EXERCISE INSTRUCTIONS. Each word in the data below should be copied exactly; the images should not.

MATERIAL PROVIDED.
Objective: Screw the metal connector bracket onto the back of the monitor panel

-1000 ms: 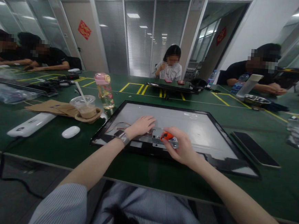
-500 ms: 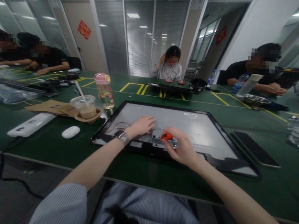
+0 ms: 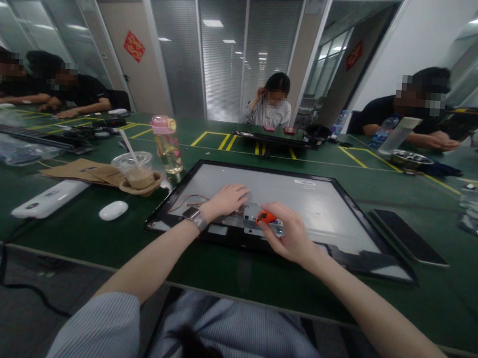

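Note:
A large display panel (image 3: 323, 207) with a black frame lies face down on the green table (image 3: 94, 234) in front of me. My left hand (image 3: 226, 199), a watch on its wrist, rests flat on the panel's back with fingers spread, beside red and white wires (image 3: 187, 201). My right hand (image 3: 288, 235) is closed on a small orange-handled screwdriver (image 3: 266, 217), held over a silver metal bracket (image 3: 256, 213) near the panel's front edge.
To the left stand a pink-lidded bottle (image 3: 167, 144), a plastic cup with a straw (image 3: 137, 172), a white mouse (image 3: 113, 210) and a white device (image 3: 49, 199). A black phone (image 3: 408, 237) lies to the right. Other people sit around the table.
Both hands stay almost still on the panel; my right hand shifts the screwdriver only slightly. The person at the far side raised a hand to their head.

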Demonstrator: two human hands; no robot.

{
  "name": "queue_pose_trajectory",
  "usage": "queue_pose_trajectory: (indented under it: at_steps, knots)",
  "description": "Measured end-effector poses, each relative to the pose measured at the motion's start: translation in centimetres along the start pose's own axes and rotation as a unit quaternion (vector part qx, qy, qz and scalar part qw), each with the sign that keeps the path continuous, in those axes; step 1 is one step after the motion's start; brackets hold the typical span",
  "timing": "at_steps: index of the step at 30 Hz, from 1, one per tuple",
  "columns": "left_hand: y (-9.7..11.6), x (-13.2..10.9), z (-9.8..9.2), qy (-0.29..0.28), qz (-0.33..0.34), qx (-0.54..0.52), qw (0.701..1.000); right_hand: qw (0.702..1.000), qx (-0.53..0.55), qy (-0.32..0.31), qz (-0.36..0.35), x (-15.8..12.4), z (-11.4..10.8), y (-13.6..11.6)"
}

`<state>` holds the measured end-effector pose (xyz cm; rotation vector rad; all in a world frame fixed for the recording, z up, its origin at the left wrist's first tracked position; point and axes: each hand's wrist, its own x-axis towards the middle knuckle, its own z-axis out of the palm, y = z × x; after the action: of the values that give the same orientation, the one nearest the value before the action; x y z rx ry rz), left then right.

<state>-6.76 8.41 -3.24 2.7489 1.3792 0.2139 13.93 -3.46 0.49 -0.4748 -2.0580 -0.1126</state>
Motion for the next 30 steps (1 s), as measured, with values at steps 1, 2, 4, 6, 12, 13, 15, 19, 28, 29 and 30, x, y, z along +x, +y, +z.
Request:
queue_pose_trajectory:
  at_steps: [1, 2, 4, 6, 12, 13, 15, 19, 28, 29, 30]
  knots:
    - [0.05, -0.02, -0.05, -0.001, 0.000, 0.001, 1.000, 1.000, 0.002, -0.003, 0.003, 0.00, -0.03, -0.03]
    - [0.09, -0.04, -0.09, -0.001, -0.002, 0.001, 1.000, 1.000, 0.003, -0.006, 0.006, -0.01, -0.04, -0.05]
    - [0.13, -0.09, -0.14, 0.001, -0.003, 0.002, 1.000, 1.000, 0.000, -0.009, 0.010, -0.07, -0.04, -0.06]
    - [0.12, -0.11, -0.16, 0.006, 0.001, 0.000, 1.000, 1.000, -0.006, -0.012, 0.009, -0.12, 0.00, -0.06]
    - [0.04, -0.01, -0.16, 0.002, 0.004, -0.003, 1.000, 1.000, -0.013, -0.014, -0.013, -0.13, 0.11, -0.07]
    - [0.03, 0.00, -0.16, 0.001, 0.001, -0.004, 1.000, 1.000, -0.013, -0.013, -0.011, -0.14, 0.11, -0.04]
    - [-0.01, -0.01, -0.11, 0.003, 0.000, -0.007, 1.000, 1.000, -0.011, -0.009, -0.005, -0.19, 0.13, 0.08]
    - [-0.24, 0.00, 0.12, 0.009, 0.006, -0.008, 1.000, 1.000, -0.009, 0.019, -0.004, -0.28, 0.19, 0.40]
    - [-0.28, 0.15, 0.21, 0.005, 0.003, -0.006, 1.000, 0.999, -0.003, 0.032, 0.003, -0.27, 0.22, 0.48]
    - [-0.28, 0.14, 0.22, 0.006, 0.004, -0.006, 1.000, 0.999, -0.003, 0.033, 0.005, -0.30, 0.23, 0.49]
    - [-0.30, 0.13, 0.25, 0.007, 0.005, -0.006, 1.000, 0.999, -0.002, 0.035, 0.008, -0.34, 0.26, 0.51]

SOLUTION FOR THIS PROBLEM.
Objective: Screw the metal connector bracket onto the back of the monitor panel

-1000 ms: 
-500 ms: 
+0 ms: 

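Note:
A large display panel (image 3: 323, 207) with a black frame lies face down on the green table (image 3: 94, 234) in front of me. My left hand (image 3: 226, 199), a watch on its wrist, rests flat on the panel's back with fingers spread, beside red and white wires (image 3: 187, 201). My right hand (image 3: 288, 235) is closed on a small orange-handled screwdriver (image 3: 266, 217), held over a silver metal bracket (image 3: 256, 213) near the panel's front edge.
To the left stand a pink-lidded bottle (image 3: 167, 144), a plastic cup with a straw (image 3: 137, 172), a white mouse (image 3: 113, 210) and a white device (image 3: 49, 199). A black phone (image 3: 408, 237) lies to the right. Other people sit around the table.
Both hands stay almost still on the panel; my right hand shifts the screwdriver only slightly. The person at the far side raised a hand to their head.
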
Demonstrator: two human hands; no robot.

{
  "name": "queue_pose_trajectory",
  "usage": "queue_pose_trajectory: (indented under it: at_steps, knots)",
  "description": "Measured end-effector poses, each relative to the pose measured at the motion's start: translation in centimetres along the start pose's own axes and rotation as a unit quaternion (vector part qx, qy, qz and scalar part qw), each with the sign that keeps the path continuous, in those axes; step 1 is one step after the motion's start; brackets hold the typical span",
  "timing": "at_steps: index of the step at 30 Hz, from 1, one per tuple",
  "columns": "left_hand: y (-9.7..11.6), x (-13.2..10.9), z (-9.8..9.2), qy (-0.29..0.28), qz (-0.33..0.34), qx (-0.54..0.52), qw (0.701..1.000); right_hand: qw (0.702..1.000), qx (-0.53..0.55), qy (-0.32..0.31), qz (-0.36..0.35), x (-15.8..12.4), z (-11.4..10.8), y (-13.6..11.6)"
}

`<state>` holds the measured end-effector pose (xyz cm; rotation vector rad; all in a world frame fixed for the recording, z up, its origin at the left wrist's first tracked position; point and axes: each hand's wrist, its own x-axis towards the middle knuckle, its own z-axis out of the palm, y = z × x; after the action: of the values that give the same orientation, the one nearest the value before the action; x y z rx ry rz), left then right.

<state>-6.76 8.41 -3.24 2.7489 1.3792 0.2139 13.93 -3.46 0.49 -0.4748 -2.0580 -0.1126</state>
Motion for the next 30 steps (1 s), as measured, with values at steps 1, 2, 4, 6, 12, 13, 15, 19, 28, 29 and 30, x, y, z along +x, +y, +z.
Request:
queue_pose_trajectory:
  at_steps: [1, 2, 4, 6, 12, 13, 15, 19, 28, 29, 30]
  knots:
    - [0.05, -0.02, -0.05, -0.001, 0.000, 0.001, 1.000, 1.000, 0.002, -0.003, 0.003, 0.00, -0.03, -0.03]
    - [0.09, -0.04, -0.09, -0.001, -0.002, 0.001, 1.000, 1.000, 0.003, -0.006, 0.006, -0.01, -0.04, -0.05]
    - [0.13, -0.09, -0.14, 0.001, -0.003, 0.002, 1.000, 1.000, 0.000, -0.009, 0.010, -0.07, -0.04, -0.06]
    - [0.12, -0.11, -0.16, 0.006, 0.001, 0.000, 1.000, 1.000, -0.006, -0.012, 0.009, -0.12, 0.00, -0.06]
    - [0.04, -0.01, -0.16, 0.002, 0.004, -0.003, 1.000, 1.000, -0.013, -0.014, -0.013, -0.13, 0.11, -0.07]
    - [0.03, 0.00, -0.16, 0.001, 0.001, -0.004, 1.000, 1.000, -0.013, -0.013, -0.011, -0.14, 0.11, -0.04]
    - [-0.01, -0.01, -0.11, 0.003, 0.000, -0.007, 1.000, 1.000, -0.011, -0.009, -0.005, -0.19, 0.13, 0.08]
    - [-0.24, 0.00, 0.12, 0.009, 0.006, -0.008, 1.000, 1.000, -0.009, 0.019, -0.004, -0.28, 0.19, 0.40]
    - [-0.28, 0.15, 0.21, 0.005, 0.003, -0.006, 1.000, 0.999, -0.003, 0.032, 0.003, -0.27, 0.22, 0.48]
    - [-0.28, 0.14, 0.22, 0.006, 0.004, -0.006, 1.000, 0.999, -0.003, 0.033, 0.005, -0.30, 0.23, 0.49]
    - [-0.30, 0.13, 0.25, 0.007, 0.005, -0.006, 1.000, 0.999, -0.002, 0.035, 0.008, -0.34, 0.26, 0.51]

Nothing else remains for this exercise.